O presidente em exercício, Geraldo Alckmin, convocou uma reunião de emergência no Palácio do Planalto para a noite desta terça-feira, com o objetivo central de discutir a grave crise da segurança pública no Rio de Janeiro, que lamentavelmente já resultou em mais de 60 mortes. “A situação no Rio exige uma resposta imediata e coordenada”, afirmou um integrante do governo.

A iniciativa para a convocação deste encontro de cúpula teria partido do ministro da Casa Civil, Rui Costa. A reunião contará também com a participação dos ministres Gleisi Hoffmann (Relações Institucionais) e Sidônio Palmeira (Comunicação Social), além de representantes-chave do Ministério da Justiça e da Polícia Federal. O ministro da Justiça, Ricardo Lewandowski, não deverá comparecer, pois está cumprindo agenda no Ceará.

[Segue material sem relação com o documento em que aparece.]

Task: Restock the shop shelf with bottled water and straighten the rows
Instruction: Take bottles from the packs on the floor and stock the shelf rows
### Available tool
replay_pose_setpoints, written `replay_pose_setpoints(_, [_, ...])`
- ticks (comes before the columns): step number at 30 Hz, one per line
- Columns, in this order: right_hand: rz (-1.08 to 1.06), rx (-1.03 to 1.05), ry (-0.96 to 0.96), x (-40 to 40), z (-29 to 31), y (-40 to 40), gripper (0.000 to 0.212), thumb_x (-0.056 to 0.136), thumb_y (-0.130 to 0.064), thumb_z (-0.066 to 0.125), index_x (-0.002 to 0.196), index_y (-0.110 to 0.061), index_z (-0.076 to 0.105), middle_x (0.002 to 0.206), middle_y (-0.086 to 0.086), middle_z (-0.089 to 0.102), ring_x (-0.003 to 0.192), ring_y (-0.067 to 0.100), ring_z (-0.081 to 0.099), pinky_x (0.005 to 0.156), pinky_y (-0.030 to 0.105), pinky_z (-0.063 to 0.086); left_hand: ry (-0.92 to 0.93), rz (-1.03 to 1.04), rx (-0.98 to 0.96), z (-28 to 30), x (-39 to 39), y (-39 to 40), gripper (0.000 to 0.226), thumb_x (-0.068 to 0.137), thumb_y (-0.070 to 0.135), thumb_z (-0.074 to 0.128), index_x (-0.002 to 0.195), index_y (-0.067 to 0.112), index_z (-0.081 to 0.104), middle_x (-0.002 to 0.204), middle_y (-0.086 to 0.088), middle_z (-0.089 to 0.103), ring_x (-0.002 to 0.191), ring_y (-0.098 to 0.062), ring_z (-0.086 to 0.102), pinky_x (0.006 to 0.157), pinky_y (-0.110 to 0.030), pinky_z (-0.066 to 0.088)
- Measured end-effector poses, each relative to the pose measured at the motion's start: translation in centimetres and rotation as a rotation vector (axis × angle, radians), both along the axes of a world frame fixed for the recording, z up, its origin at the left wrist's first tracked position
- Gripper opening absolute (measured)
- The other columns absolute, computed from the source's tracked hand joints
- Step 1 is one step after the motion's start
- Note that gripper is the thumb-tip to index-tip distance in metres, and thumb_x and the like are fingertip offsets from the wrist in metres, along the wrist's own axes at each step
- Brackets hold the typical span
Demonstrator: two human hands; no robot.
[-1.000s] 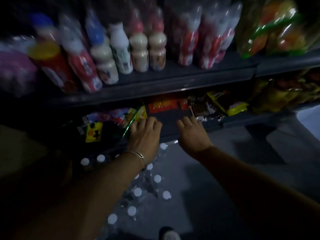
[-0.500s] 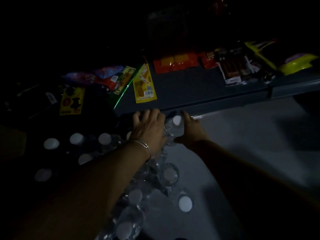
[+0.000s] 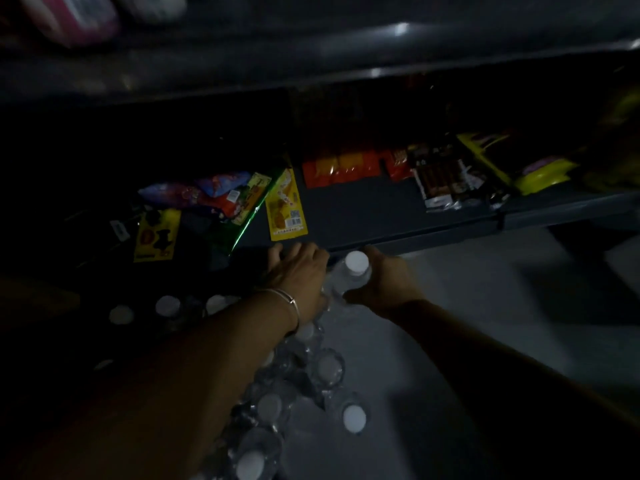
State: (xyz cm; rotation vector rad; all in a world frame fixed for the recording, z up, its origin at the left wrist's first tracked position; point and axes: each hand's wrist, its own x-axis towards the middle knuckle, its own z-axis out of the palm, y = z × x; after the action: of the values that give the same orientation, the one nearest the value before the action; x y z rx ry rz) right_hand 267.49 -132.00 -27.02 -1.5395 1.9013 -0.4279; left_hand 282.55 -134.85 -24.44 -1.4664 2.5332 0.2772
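Several clear water bottles with white caps (image 3: 354, 417) stand in a cluster on the floor below the lowest shelf (image 3: 398, 237). My right hand (image 3: 384, 284) grips the neck of one water bottle (image 3: 356, 264) just in front of the shelf's edge. Beside that bottle on the left, my left hand (image 3: 298, 271), with a thin bangle on the wrist, lies palm down on the cluster, its fingers reaching toward the shelf's lip. More white caps (image 3: 167, 305) show dimly to the left. The bottle bodies are mostly lost in the dark.
Flat snack packets lie on the lowest shelf: a yellow one (image 3: 286, 206), red ones (image 3: 341, 168), brown bars (image 3: 446, 181) and a yellow pack (image 3: 543, 169). An upper shelf edge (image 3: 346, 50) runs overhead. Grey floor (image 3: 467, 306) extends to the right.
The view dropped from the upper drink shelves to the floor. Both hands came down onto the bottles, and my right hand took hold of one white-capped bottle.
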Motion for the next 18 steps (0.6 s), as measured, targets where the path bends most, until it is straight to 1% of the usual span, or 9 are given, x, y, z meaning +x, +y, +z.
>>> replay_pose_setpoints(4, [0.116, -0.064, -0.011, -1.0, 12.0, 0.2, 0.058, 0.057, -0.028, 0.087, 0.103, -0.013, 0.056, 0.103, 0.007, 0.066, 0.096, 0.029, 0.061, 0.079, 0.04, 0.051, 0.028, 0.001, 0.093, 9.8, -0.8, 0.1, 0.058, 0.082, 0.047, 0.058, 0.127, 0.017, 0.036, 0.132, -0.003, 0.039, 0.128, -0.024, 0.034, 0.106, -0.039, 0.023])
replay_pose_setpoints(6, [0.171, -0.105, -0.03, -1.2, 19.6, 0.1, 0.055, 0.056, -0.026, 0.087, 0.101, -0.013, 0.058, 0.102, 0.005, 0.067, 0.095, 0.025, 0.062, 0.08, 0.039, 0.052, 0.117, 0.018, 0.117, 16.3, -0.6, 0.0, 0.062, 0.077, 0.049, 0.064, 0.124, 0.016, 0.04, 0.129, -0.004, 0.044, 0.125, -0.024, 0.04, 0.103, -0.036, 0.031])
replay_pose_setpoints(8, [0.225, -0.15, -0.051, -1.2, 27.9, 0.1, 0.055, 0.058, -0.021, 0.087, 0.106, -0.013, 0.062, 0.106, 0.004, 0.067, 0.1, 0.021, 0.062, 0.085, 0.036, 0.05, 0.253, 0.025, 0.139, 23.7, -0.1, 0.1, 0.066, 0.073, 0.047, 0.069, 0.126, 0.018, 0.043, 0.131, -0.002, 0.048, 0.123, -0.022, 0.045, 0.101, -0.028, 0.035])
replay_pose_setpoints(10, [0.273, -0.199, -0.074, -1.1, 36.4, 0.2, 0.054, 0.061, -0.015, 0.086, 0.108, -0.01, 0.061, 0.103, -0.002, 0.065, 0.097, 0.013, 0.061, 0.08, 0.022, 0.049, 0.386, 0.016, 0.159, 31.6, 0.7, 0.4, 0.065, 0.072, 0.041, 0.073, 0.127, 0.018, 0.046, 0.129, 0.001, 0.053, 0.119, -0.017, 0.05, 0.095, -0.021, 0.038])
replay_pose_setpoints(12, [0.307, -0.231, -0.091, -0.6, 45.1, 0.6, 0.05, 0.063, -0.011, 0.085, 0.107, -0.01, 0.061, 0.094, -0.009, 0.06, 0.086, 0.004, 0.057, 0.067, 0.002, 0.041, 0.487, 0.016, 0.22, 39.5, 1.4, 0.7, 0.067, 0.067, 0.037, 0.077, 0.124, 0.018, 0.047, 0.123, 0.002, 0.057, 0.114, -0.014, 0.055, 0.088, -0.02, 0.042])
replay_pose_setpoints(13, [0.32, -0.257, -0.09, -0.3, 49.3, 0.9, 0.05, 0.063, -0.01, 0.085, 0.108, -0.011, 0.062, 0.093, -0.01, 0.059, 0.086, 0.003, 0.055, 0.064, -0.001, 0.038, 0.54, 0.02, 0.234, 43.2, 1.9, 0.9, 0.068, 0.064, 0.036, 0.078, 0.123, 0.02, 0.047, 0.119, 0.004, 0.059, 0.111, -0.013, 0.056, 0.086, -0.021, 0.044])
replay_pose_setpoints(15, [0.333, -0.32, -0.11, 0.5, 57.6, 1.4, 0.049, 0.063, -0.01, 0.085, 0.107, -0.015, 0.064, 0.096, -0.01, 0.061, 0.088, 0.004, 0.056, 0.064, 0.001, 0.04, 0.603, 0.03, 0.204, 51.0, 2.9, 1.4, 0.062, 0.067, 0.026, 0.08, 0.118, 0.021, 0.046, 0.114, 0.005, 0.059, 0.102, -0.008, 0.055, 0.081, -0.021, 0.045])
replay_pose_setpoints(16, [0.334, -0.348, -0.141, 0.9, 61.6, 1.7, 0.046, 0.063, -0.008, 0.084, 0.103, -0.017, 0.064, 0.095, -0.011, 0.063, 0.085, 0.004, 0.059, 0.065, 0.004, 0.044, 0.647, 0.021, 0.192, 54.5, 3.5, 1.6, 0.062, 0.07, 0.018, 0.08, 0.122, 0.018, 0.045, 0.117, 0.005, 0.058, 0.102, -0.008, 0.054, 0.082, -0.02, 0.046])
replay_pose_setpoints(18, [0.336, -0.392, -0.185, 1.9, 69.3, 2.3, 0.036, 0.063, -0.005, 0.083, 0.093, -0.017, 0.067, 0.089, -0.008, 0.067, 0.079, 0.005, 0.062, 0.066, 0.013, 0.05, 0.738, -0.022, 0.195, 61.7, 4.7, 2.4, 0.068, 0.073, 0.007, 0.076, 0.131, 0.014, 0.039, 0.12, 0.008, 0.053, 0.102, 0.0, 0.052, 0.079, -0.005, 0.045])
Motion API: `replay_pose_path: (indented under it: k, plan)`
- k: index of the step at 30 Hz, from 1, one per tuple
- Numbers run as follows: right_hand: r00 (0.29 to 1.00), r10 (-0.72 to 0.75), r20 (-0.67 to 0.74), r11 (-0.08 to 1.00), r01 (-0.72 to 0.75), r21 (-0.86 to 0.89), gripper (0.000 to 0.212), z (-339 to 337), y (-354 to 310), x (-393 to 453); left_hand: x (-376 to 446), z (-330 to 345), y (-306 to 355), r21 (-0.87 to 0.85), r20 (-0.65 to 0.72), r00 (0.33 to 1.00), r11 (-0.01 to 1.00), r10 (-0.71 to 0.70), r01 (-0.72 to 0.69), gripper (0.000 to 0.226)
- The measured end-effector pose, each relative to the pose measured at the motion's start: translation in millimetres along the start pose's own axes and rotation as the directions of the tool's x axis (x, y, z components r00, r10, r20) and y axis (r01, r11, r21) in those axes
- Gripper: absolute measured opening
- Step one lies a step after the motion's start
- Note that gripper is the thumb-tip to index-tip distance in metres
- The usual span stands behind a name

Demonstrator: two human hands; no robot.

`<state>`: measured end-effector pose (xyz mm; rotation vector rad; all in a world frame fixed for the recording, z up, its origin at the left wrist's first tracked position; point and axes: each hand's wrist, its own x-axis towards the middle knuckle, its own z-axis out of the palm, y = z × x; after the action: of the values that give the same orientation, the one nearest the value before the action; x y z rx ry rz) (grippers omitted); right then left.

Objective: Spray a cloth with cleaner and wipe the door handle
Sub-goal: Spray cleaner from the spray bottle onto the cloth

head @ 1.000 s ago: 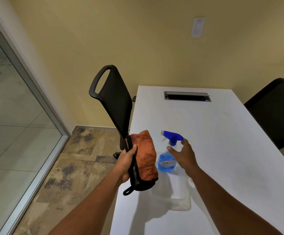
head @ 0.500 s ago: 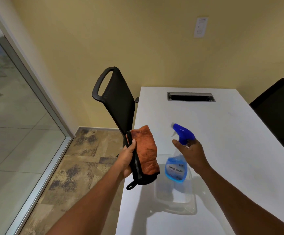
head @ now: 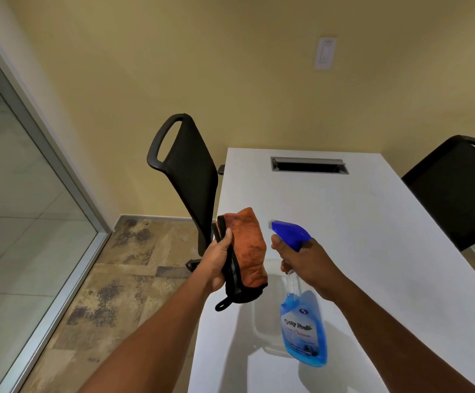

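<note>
Both raised: left hand point(head: 216, 262) grips cloth point(head: 249, 251), right hand point(head: 310, 262) bottle point(head: 301, 324).

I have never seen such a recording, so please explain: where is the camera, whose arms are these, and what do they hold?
The camera sits on a person's head and looks down at their own bare arms; there is no machine. The left hand grips a folded orange cloth with black edging. The right hand holds a clear spray bottle of blue cleaner with a blue trigger head, lifted above the white table and aimed at the cloth. A clear plastic container lies on the table.
</note>
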<state>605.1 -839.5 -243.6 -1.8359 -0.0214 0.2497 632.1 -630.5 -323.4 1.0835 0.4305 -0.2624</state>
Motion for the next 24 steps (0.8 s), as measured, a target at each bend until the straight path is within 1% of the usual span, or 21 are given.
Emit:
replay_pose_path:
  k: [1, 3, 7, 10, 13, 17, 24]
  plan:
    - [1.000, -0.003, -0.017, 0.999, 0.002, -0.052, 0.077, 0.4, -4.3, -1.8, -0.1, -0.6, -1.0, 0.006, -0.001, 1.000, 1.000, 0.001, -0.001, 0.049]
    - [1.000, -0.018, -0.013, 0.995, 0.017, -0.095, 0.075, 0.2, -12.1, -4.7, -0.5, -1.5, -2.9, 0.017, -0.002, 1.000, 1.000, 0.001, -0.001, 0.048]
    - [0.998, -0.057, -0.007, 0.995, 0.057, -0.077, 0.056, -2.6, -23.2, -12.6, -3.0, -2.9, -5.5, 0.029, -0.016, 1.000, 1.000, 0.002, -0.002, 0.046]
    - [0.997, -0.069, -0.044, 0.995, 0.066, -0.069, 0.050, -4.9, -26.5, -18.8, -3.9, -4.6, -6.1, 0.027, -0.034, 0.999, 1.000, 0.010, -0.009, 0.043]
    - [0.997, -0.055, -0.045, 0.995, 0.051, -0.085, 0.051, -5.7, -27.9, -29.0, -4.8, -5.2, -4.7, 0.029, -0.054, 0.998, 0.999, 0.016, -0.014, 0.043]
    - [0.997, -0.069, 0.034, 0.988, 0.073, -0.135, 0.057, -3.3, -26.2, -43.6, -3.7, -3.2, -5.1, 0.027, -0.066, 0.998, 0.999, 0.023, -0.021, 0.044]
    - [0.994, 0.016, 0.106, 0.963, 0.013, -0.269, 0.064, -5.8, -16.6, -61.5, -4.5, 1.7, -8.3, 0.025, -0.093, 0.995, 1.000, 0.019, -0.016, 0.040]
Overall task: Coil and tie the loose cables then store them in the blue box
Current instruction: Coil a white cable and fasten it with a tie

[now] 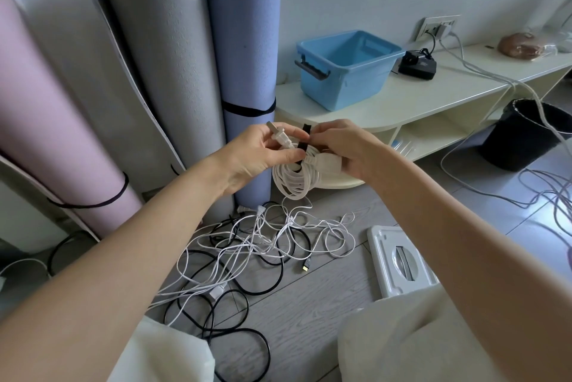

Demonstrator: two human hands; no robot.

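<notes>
- Head view: both hands meet at the centre of the frame, working one white cable coil [292,179] that hangs down toward 6 o'clock below them.
- The left hand [253,154] has its fingers curled round the top of the coil, with the plug [280,135] poking up toward 11 o'clock out of its grip.
- The right hand [340,149] pinches the black strap [305,140] with its fingertips, and its lower fingers curl round the cable's white socket end.
- Here is the relation that matters: the strap stands almost upright, running 12 to 6 across the top of the bundle, right between the two thumbs. The right hand is the nearer one to its free end, so I judge the wrap falls to it.
- The coil's loops hang long-ways down, at right angles to the wrap.
- The blue box [348,67] sits on the low shelf [402,103] at 1 o'clock, well apart from the hands and open at the top.
- More loose cables [263,245], white and black, lie tangled on the floor at 6 o'clock, not yet coiled.
</notes>
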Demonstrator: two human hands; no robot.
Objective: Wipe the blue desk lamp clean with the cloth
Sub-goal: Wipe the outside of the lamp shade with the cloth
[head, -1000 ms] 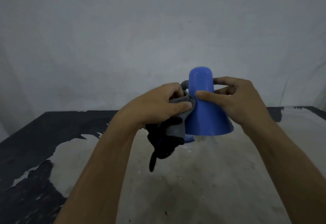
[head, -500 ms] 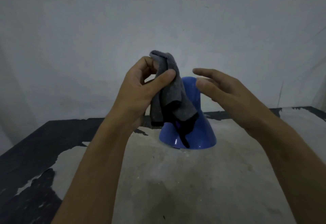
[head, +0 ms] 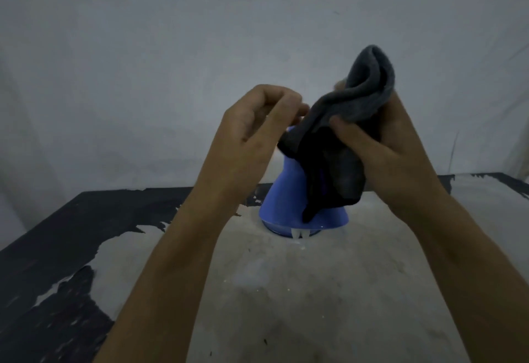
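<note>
A worn table (head: 329, 291), its dark paint peeling, bears the blue desk lamp (head: 282, 199) at its far middle, shade resting mouth-down. Above it, the right hand (head: 383, 145) grips the grey cloth (head: 352, 122); the left hand (head: 257, 125), fingers curled, meets the cloth's left edge.

Two bare forearms reach in from below, no sleeves on either, no watch or rings, the left hand (head: 259, 122) and right hand (head: 383, 139) ungloved, nails short and plain.
</note>
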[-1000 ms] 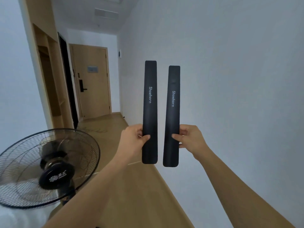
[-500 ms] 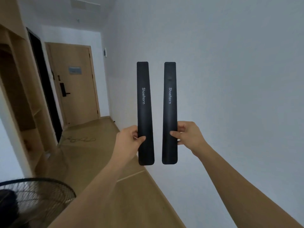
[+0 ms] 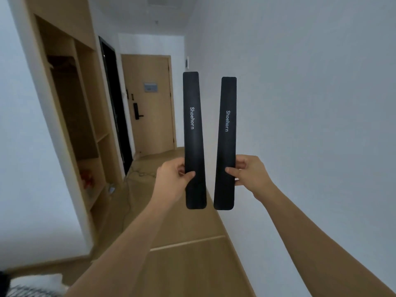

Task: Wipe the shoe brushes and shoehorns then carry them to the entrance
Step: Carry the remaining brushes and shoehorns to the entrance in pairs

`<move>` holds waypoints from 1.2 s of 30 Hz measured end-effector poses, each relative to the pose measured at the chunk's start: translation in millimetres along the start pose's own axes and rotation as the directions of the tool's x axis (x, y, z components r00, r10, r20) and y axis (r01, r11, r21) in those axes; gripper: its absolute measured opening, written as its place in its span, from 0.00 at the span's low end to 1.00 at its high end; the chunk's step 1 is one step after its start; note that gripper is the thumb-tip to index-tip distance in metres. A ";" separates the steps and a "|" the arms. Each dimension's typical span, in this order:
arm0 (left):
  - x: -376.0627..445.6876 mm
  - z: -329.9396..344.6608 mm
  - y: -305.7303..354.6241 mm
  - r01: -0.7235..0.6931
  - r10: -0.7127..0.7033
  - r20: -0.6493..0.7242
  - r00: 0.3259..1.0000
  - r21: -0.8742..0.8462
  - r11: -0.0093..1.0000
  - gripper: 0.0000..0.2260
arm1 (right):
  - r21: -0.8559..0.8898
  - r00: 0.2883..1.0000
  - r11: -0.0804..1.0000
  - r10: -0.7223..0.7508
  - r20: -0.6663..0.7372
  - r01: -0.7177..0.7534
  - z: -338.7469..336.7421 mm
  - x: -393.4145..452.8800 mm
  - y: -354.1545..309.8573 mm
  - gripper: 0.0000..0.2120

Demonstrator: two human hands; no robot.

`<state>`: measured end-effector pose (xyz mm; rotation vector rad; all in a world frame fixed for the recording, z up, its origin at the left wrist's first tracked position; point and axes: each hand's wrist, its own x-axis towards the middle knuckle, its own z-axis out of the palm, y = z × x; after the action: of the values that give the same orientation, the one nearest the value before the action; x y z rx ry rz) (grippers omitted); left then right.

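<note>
Ahead, wooden floor [image 3: 188,264] meets door [image 3: 150,103]; each grip holds a shoehorn [image 3: 194,142].

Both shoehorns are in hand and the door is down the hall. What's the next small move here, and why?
Probably keep walking toward the door. The left hand and right hand each pinch a shoehorn, left one, right one, upright and apart, both grips look firm, and the door lies some way ahead.

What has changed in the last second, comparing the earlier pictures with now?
The person walked forward along the corridor: the fan has left the view and the door looks nearer. The left hand and right hand still hold their shoehorns upright, side by side.
</note>
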<state>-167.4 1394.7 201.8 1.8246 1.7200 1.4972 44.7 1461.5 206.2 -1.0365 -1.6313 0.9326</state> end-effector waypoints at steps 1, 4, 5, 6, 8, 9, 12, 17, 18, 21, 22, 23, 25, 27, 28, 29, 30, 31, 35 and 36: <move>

A decisão de realizar o encontro de emergência foi tomada em uma reunião anterior que ocorreu na sede do Ministério de Desenvolvimento, Indústria, Comércio e Serviço. Por volta das 15h, Alckmin recebeu Rui Costa e Sidônio Palmeira para a primeira reunião do dia sobre a crise do Rio. A partir desse momento, os ministros Rui e Sidônio entraram em “modo gerenciamento de crise”. Rui Costa desmarcou parte das reuniões que tinha agendadas para a tarde, e ambos passaram a preparar os detalhes do encontro da noite, junto a Alckmin, no Palácio do Planalto. Em paralelo, Alckmin foi sendo atualizado sobre os desdobramentos da crise enquanto cumpria outros compromissos já marcados.

Mais cedo, o governador do Rio, Cláudio Castro (PL), telefonou para a ministra Gleisi Hoffmann para discutir a situação. De acordo com o relato de integrantes do governo, Castro tentou explicar que as suas declarações dadas pela manhã – nas quais ele sugeriu que o Rio estava “sozinho” – não tinham o objetivo de criticar diretamente o Palácio do Planalto. Castro cobrou “um trabalho de integração muito maior com as forças federais” e afirmou que havia solicitado o apoio de blindados das Forças Armadas por três vezes distintas, mas que todos os pedidos foram negados pelo governo federal.

O governador, no entanto, também afirmou que não solicitou o apoio da gestão federal para a operação especificamente desta quinta-feira. Na tarde desta terça-feira, o ministro Lewandowski já havia declarado publicamente que o governo do Rio sequer informou o Ministério da Justiça sobre a operação em curso e que ele soube do caso apenas pela imprensa. “A falta de comunicação precisa ser resolvida”, concluíram assessores.